A Deep Learning Framework for Chlorophyll Prediction in Large Marine Ecosystems: Benchmarking with a Dynamic Model and Implications for Fish Catch Forecasts

Abstract. Anticipating marine ecosystem changes is critical for enabling communities to adapt to climate fluctuations and for predicting future climate by considering interactions between Earth’s physical and biogeochemical fields. Earth System Models (ESMs) simulate Earth’s multi-facet features, but their predictive capabilities remain limited due to sparse biogeochemical observations and structural uncertainties in marine biogeochemical models.

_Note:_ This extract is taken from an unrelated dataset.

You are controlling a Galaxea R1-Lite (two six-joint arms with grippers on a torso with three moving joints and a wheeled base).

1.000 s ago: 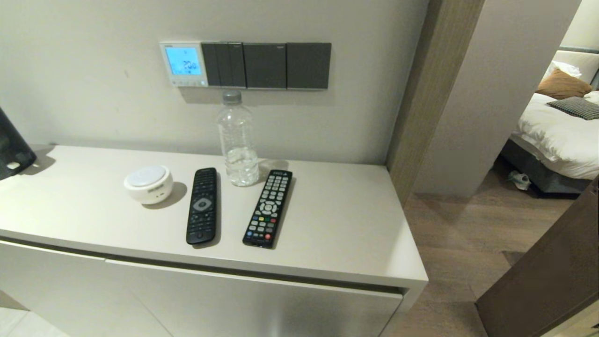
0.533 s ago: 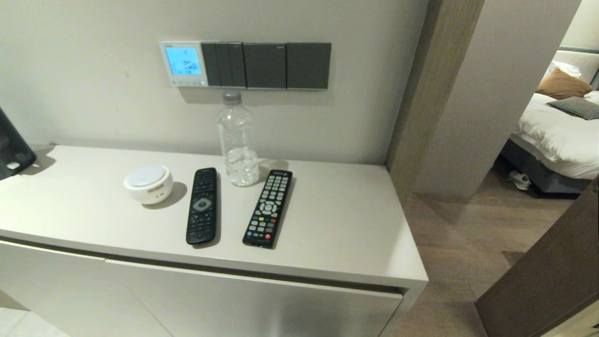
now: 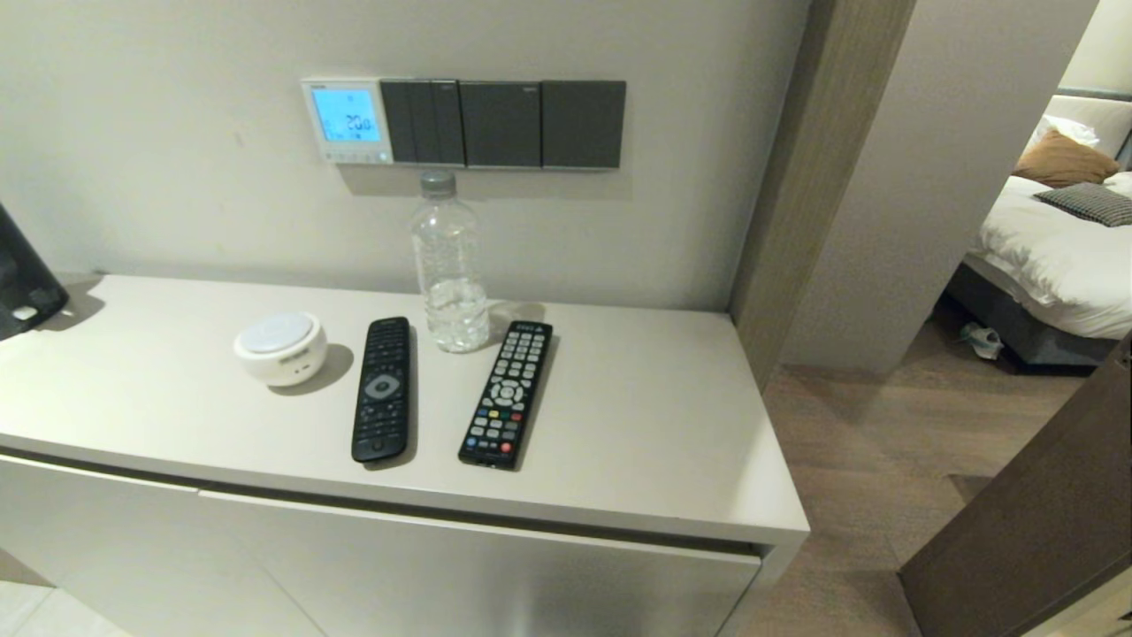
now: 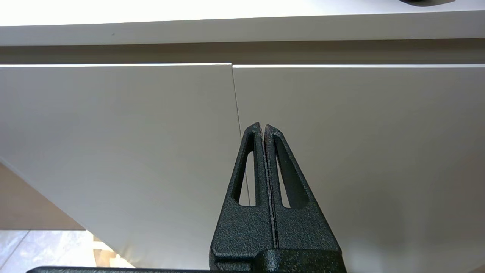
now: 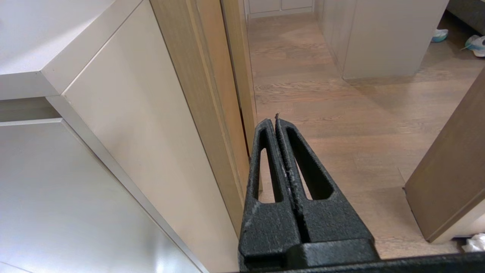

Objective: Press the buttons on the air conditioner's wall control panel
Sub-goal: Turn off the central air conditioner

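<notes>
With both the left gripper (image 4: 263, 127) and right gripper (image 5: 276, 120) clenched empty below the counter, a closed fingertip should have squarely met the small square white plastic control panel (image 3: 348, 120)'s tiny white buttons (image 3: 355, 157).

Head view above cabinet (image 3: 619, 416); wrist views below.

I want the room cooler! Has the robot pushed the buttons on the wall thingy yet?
Can't tell from here. The control panel screen glows, showing digits, but nothing touches its buttons. Nothing is in hand: the left gripper sits low before the cabinet doors, the right gripper beside the cabinet, over the floor, jaws shut. Any pressing still needs a reach up.
</notes>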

Here, we develop a deep learning–based prediction system to forecast surface chlorophyll concentrations across all Large Marine Ecosystems (LMEs). Trained on multi-decadal simulations from various climate models and a coupled physical–biogeochemical reanalysis from a data assimilative ESM run, the system demonstrates skillful chlorophyll predictions comparable to ESM-based dynamic forecasts. The prediction skill arises from physical-biogeochemical coupling processes triggered by large-scale climate variability, consistent with the mechanisms previously identified in dynamical forecasts. Furthermore, predicted chlorophyll anomalies are significantly linked to interannual variability in fish catch in several LMEs, demonstrating the promise of data-driven biogeochemical forecasting to support adaptive, climate-informed marine resource management.